People want to feel special about what they are reading. So, you should use words like VIP, special, exclusive etc. These are words that make people think they are part of a small community or that the offer is only for them. It increases their buy-in and their need to read the content to not miss out on whatever’s in the central message.

5. No Capital Letters

In email etiquette, words written entirely in capital letters are considered to be shouting at the audience. This is something that most people don’t enjoy so it’s best to avoid it whenever possible. Also, email filters are looking out for words in capitals and will block emails that contain a title without any lower-case letters.

5. Be Controversial

Don’t have a mainstream opinion about a current, trending story. That’s boring, and the audience has probably read the same arguments about a dozen times. So, what makes you different from them? Nothing.

Instead, take the opposite approach and be a little controversial. You could gain a little virality and be seen as someone with an original point of view.

6. Send Your Email At The Right Time

While people know that email messages don’t disappear, the evidence does suggest that emails have higher open rates at different times of the day. For many B2C organisations, the best time to send an email is often between 8 pm and midnight. But that doesn’t mean that’s right for your audience; you need to do A/B testing for your business’ audience before settling on the best time.
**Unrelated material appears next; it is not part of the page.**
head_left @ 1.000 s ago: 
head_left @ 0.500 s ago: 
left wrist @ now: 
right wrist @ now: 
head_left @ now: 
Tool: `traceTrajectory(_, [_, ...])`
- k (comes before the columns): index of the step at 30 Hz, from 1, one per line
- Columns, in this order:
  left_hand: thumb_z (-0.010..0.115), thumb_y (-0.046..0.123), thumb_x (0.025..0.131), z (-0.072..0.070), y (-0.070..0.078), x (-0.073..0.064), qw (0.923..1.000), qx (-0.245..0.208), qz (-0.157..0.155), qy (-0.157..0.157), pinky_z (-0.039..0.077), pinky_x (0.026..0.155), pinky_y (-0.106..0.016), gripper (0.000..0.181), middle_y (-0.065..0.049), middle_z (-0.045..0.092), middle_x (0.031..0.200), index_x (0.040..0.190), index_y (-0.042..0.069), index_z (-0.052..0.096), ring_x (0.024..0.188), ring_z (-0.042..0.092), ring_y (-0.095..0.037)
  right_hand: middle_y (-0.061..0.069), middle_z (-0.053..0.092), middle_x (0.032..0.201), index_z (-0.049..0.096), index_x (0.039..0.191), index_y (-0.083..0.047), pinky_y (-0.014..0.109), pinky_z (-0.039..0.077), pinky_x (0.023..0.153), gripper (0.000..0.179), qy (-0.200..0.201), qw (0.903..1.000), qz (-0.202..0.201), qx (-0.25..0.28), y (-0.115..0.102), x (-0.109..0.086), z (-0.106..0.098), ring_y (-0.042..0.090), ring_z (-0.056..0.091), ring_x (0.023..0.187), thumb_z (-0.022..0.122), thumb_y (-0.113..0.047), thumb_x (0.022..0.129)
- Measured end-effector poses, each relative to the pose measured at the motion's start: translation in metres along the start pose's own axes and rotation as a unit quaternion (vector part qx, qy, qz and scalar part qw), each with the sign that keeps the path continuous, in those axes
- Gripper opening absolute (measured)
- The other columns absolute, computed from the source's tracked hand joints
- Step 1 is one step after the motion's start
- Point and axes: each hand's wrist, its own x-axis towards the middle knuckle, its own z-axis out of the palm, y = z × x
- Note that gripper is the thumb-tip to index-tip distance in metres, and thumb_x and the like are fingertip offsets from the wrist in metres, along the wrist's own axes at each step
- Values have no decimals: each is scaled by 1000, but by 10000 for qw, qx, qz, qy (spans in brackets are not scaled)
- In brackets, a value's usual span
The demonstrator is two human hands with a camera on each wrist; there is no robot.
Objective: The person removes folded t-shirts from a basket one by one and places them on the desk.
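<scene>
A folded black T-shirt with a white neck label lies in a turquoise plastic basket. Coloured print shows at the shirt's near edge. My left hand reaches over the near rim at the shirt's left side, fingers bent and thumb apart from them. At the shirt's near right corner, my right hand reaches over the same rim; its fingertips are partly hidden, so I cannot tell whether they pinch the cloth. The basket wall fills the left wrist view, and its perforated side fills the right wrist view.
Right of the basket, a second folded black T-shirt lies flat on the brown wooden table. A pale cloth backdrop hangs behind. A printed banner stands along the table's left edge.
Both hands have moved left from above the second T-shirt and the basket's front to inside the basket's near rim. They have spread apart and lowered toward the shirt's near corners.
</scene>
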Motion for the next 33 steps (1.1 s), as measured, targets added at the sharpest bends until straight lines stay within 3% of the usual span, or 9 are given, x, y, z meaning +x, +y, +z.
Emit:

You should also look at what day to send emails. Some evidence suggests Tuesday to Thursday, but other evidence states that the weekend is a good time for sending emails.

7. Don’t Use A Brand Name For Sender Details

Just using a brand name for your sender details is going to reduce your open rate. Instead, you need to look at using an individual as the spokesperson for the organisation.

Conclusion

Getting your emails opened is important. It helps improve sales and can grow your business without too much expense. You can improve your open rates, and therefore your sales by using some of our tips above.